More people are experiencing panic attacks at Maggie Rogers' concerts

Coachella Festival featuring Maggie Rogers

According to singer Maggie Rogers, more people are collapsing and experiencing panic attacks at her performances.

The American artist thinks it's down to people being away from crowds and concerts for so long because of the coronavirus pandemic.

She urged her followers to stay hydrated and take care of those around them in an Instagram post.

People may experience difficulties as they adjust to going out again, according to anxiety therapist Angie McMillan.

In her counseling work, she claims to be noticing it more frequently.

According to her, "I believe the lockdowns created a situation where people were at home, they weren't around many people," she tells Newsbeat.

"There was a great deal of fear and anxiety when it came to being in contact with other people when listening to things like loud noises or music. ".

Singer-songwriter Maggie writes on Instagram that performances "may not be the most natural space after the couple years we've spent in the pandemic.".

Although for some people Covid seems like a distant memory, Angie claims that we have only recently begun to understand what transpired.

She claims that she and her friends were unable to dance or sing along to their favorite songs.

And for some people, it might still come as a bit of a shock and a surprise. ".

Sam Parsons
Sam Parsons, who is 21 years old, hasn't attended a show since 2005.

Sam Parsons understands what it's like to have to consider attending a gig for the first time in a very long time.

The 21-year-old wrote on TikTok that she was preparing to attend her first concert since she was sixteen.

"The main difference between now and when I was 16 is that I now know I'm autistic and that brings a whole load of sensory issues," she says.

I'm small, so when I attend a concert with a standing-only area, I can't see over people's shoulders and I feel very confined.

"And when I am already anxious about being in a crowd of people, feeling boxed in and not being able to see anything but people around you, it's really scary. ".

Sam also says she has to think about the fact that she's extra sensitive to noise.

"Whereas the music itself will calm me down, they are big industrial speakers with frequencies that I can hear but neurotypical people might not be able to hear," she says.
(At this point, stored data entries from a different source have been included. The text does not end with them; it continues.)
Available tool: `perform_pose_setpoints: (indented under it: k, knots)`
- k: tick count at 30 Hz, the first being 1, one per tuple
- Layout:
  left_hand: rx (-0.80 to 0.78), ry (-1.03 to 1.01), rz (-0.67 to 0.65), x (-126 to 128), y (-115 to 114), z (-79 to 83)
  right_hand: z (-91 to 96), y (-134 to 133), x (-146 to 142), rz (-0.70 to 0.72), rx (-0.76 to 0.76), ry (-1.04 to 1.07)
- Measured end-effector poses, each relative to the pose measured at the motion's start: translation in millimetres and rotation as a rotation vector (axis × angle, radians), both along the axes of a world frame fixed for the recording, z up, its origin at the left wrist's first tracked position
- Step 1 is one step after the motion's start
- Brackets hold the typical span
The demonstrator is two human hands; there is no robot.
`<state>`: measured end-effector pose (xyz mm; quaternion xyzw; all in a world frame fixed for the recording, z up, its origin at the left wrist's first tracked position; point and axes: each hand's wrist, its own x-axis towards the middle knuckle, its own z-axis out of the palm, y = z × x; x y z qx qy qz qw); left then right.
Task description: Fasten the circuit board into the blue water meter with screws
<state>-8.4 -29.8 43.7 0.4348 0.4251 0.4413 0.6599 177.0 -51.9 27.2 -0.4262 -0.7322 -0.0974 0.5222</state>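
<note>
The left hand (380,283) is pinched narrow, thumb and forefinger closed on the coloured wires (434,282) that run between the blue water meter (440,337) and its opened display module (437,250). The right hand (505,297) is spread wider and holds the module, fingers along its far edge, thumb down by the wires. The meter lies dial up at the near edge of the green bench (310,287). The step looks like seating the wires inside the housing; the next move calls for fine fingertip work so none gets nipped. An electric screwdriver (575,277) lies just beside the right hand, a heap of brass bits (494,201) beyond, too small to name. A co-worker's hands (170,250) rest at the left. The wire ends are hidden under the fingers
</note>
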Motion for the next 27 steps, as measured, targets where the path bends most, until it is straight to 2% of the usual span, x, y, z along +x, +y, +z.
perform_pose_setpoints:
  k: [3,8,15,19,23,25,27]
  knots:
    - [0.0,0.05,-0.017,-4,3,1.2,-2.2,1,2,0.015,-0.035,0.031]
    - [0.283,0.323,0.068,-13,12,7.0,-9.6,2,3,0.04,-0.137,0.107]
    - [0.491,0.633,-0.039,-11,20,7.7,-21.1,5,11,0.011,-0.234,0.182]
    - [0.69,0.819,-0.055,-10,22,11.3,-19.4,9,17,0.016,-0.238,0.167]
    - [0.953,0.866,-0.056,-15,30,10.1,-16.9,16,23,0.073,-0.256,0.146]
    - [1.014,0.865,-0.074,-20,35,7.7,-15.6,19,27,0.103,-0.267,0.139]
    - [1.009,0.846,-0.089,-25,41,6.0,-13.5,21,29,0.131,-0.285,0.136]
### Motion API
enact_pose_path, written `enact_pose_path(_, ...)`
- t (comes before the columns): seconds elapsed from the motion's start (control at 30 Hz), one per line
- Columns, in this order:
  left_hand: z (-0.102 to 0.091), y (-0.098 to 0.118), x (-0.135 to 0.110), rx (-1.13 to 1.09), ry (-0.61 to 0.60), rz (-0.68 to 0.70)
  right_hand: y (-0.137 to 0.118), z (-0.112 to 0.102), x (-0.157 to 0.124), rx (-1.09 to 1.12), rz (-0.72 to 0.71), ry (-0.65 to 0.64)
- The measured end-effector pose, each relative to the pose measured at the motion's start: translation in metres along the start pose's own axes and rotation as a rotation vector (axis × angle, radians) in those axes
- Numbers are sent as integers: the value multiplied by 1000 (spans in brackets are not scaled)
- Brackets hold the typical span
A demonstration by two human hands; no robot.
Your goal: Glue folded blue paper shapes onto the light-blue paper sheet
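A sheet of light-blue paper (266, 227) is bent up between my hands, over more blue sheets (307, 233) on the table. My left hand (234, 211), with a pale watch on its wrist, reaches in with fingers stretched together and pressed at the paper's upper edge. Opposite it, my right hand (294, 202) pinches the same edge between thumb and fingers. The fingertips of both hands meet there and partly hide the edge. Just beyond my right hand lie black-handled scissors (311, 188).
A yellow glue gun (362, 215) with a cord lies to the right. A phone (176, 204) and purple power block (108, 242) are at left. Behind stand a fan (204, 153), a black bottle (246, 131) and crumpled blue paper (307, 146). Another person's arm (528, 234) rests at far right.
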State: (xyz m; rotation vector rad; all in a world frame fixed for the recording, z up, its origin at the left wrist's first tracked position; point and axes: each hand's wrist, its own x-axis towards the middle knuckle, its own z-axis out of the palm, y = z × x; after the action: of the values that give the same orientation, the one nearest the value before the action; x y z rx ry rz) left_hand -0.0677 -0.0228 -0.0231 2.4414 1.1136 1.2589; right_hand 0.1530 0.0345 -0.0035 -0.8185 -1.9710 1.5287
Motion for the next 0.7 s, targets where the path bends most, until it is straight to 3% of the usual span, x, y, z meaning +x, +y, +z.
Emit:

She says she will be taking her sensory overload earplugs which minimise the higher pitched sounds.

In her Insta post, Maggie offers advice to her fans about keeping safe at her gigs - including staying hydrated and taking breaks from standing.

Angie also has advice for people who are still getting used to going out regularly.

"I think one of the first things I say to people is just do things at your own pace," she says.

"Just because your friends are going out every day or doing loads of stuff, it doesn't mean you have to do it at the same pace as them. ".

She has also has some top tips for people who might be struggling with anxiety at gigs:.

  • Make a connection - Let people know you're feeling a bit strange.  That can be as simple as grabbing on to a friend's arm so you've got contact with someone else.
  • Breathe slowly - One of the first things that changes is your ability to breathe deeply or in a normal way.  Making your out breath a little bit longer starts to calm things down.
  • Distraction - Pick a colour to focus your attention on and scan around to focus on anything that colour.  You could also pay attention to a smell or focus on the music.